All Village Craft & Candle Scents Are Vegan
Every fragrance oil in our scents collection is vegan. This includes our Exclusive Fragrances, our All Natural Scents, and our essential oil blends, which pair pure plant extracts with a soybean carrier oil.
You can see it for yourself on any product page. Pull up a fragrance like Lavender Fields and the Vegan and Cruelty-Free designations are listed right alongside the fragrance notes and flash point. No digging through supplier emails. No guesswork.
That means when you build a candle line with VCC fragrances, you can confidently tell your customers that your scents are vegan. No grey area. No fine print.
One less thing to worry about, and one more thing to be proud of when you hand over a finished candle.
Final Thoughts
Vegan is no longer a niche request.
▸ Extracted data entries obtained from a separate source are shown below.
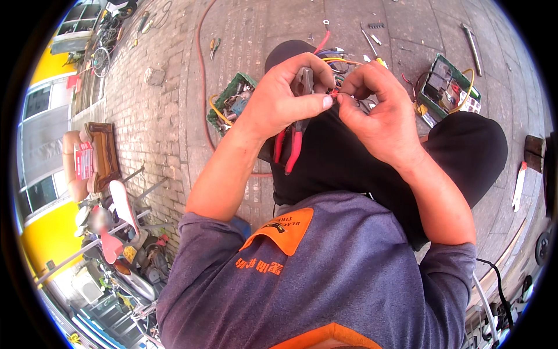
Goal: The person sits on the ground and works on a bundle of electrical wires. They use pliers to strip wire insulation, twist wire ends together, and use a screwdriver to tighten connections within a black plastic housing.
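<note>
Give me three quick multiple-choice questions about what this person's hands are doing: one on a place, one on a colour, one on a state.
1. Where do the pliers sit?
A. in the left hand
B. on the paving
C. in a tray

2. What colour are the plier handles?
A. blue
B. red
C. green

3. What is the right hand doing?
A. resting flat on the knee
B. hanging open
C. pinching a small red piece at its fingertips

Answers: 1 A, the handles hang below that hand's palm. 2 B, both handles show red. 3 C, thumb and fingers close on the piece, meeting the left thumb.
</note>
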`<state>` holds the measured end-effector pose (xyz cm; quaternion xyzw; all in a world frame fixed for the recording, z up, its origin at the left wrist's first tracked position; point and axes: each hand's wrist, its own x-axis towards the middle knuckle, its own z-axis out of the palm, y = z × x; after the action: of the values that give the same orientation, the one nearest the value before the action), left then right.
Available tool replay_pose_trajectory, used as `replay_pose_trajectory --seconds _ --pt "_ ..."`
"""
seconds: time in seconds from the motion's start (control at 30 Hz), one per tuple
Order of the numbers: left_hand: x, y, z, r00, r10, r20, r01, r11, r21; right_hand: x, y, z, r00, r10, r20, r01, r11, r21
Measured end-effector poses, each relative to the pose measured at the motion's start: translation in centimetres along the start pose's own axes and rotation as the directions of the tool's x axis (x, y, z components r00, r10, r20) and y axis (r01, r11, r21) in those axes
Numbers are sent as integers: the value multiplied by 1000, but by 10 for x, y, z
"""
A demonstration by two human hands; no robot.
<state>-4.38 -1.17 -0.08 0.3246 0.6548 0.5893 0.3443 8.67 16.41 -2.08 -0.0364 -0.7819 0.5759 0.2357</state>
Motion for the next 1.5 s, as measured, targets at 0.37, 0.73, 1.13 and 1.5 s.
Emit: replay_pose_trajectory --seconds 0.37,0.73,1.13,1.5 --pt "3 13 6 987 -155 -28 157 985 70 8 -3 -18 928 -366 76 370 870 -326" --pt "1 9 -7 977 -211 -18 205 964 -170 26 22 -67 985 109 -133 -151 919 -364" --pt "2 -2 -10 989 -148 18 147 941 -305 3 -2 -16 1000 -17 14 16 1000 17" --pt "-21 33 -20 987 -73 -142 41 976 -213 -6 18 11 942 267 204 -330 852 407"
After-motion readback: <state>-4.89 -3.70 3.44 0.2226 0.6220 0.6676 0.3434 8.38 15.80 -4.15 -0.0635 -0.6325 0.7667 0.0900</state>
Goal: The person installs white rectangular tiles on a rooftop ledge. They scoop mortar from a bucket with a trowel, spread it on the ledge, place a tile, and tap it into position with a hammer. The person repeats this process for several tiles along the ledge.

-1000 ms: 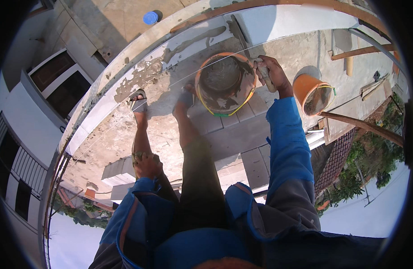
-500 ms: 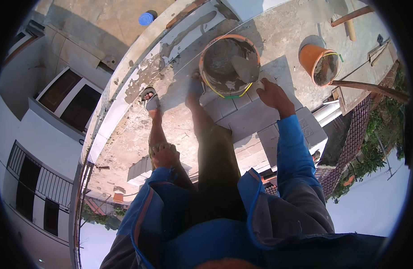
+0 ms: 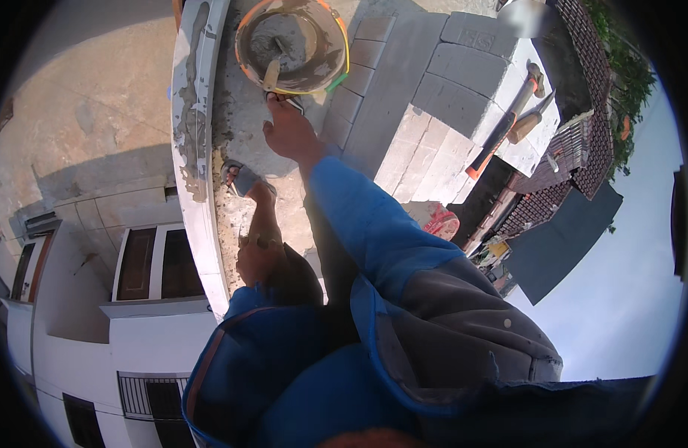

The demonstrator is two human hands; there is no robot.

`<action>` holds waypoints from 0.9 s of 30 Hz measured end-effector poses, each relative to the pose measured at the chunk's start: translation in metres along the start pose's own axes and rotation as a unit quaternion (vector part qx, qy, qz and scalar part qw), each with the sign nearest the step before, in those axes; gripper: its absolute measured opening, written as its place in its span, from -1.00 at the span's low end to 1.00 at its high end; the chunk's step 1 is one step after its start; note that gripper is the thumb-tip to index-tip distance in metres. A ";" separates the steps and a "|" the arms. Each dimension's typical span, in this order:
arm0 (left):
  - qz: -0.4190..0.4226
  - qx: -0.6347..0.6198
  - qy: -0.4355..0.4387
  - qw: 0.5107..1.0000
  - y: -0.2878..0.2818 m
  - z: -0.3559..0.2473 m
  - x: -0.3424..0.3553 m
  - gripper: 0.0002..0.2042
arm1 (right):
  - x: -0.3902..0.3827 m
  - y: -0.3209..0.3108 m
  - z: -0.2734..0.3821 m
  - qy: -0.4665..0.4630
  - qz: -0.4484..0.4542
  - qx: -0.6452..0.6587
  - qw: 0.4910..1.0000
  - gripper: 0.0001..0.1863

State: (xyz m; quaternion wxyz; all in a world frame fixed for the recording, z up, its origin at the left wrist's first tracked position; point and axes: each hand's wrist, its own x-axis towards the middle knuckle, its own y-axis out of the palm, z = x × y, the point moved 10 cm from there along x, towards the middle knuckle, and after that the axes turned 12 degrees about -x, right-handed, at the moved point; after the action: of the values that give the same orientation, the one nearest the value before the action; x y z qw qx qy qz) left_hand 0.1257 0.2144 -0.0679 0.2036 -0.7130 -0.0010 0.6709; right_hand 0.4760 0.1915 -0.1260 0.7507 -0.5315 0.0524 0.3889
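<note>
An orange bucket [image 3: 336, 71] of wet grey mortar [image 3: 273, 45] stands in front of me. A trowel [image 3: 272, 75] sticks up out of the mortar, its pale handle toward me and its blade sunk from sight. My right hand [image 3: 293, 134] is just short of that handle, over my sandalled foot, with its fingers loosely bent and nothing visible in them. Farther back toward my body, my left hand [image 3: 256, 261] rests on my bent left knee. Grey blocks [image 3: 388, 82] lie to the right of the bucket.
A low white wall edge [image 3: 191, 112] smeared with mortar runs along my left, beyond it a lower yard. At right, a hammer [image 3: 508, 123] with orange grip and a wooden-handled tool [image 3: 529, 123] lie on stacked blocks. A red object [image 3: 441, 222] sits below them.
My view has swung right, putting the bucket at upper left. The trowel has gone from my right hand into the mortar. My left hand stays on the knee.
</note>
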 end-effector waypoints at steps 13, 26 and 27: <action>-0.023 0.023 0.372 0.928 -0.009 -0.058 -0.001 -0.51 | -0.228 -0.367 -0.212 0.300 -0.393 0.032 0.869 -0.39; 0.131 -0.345 0.475 0.799 0.026 -0.576 -0.115 -0.32 | -0.191 -0.419 -0.267 0.212 -0.441 0.132 0.862 -0.51; 0.147 -0.395 0.443 0.791 0.036 -0.587 -0.112 -0.28 | -0.187 -0.428 -0.275 0.200 -0.419 0.128 0.876 -0.49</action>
State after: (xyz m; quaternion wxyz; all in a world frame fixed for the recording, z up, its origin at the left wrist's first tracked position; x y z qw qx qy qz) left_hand 0.6665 -0.0184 0.0386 -0.2186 -0.9420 -0.0706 0.2446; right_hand 0.7120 -0.1947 0.1724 0.8782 -0.4697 0.0233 -0.0866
It is a question your customers are already asking, and the brands that can answer it clearly are the ones that earn the sale and the repeat customer behind it.
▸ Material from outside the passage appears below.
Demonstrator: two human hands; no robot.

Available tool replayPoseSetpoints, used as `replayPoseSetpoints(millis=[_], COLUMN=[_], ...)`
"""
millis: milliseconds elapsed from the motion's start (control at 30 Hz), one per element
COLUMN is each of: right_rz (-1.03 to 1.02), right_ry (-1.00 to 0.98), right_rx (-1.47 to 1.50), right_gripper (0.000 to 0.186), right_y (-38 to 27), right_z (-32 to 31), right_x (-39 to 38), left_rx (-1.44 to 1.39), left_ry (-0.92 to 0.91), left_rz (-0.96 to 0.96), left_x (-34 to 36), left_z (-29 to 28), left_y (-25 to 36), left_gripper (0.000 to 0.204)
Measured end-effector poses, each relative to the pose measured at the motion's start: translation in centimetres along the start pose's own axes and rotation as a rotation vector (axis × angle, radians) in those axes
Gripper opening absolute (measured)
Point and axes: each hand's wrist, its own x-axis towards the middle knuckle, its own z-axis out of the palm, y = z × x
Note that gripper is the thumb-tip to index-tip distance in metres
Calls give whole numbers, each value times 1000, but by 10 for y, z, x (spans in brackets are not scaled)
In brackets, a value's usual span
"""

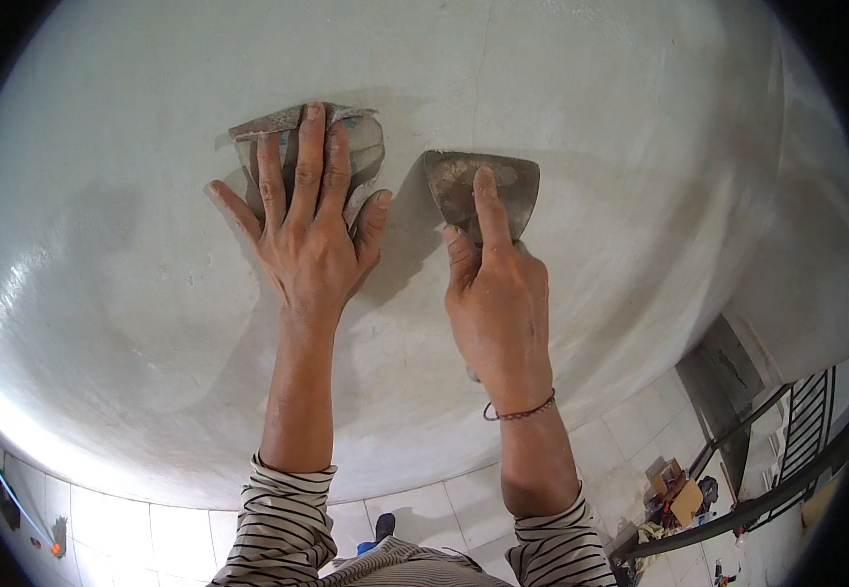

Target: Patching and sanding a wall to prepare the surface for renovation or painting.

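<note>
1. Since the left hand (312,245) is only spread flat over the crumpled grey sheet (370,147), not gripping it, I'd worry about the sheet skating out sideways if the pressure goes uneven. It's pinned against the wall (620,88).
2. The right hand (499,308) is wrapped round the handle of a scraper (444,181), index finger (489,210) laid along the blade. Tilt it too steeply and a corner could gouge the wall, imo. Can't tell if the whole edge is touching.
3. The scraper sits just right of the sheet, so a wide swipe might run the blade into the left thumb.
4. Looks-wise: the sheet's worn and creased, top edge folded over; the blade's flared, dull brown-grey, with paler blotches.
5. Further out, the wall's pale grey-green with a thin vertical line (484,59) up top. Any dust could drop onto the tiled floor (424,509) and get slippery.
</note>
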Motion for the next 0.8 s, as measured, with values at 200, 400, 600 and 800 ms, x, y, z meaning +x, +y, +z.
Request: replayPoseSetpoints(millis=[200, 400, 600, 800], right_rz=[21, -33, 36, -63], right_ry=[-15, 50, -38, 30], right_rx=[38, 65, 55, 18], right_gripper=[56, 54, 54, 53], right_y=[5, 4, 7, 11], right_z=[4, 7, -1, 1], right_x=[3, 7, 2, 2], left_rx=[-16, 0, -7, -35], left_ry=[0, -2, -10, 6], left_rz=[-5, -7, -4, -2], left_x=[-1, 1, -4, -3], left_z=[1, 1, 2, 1], left_y=[3, 3, 2, 2], left_gripper=[53, 53, 53, 54])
The good news is that once your fragrance is covered, the rest of the vegan checklist is short. Plant-based wax, a cotton wick, verified dyes, and you have a candle you can market without hesitation.
Ready to start crafting? Village Craft & Candle offers a full range of vegan fragrance oils, essential oils, and candle-making supplies for every kind of maker.
Shop now and start crafting with confidence. Happy crafting!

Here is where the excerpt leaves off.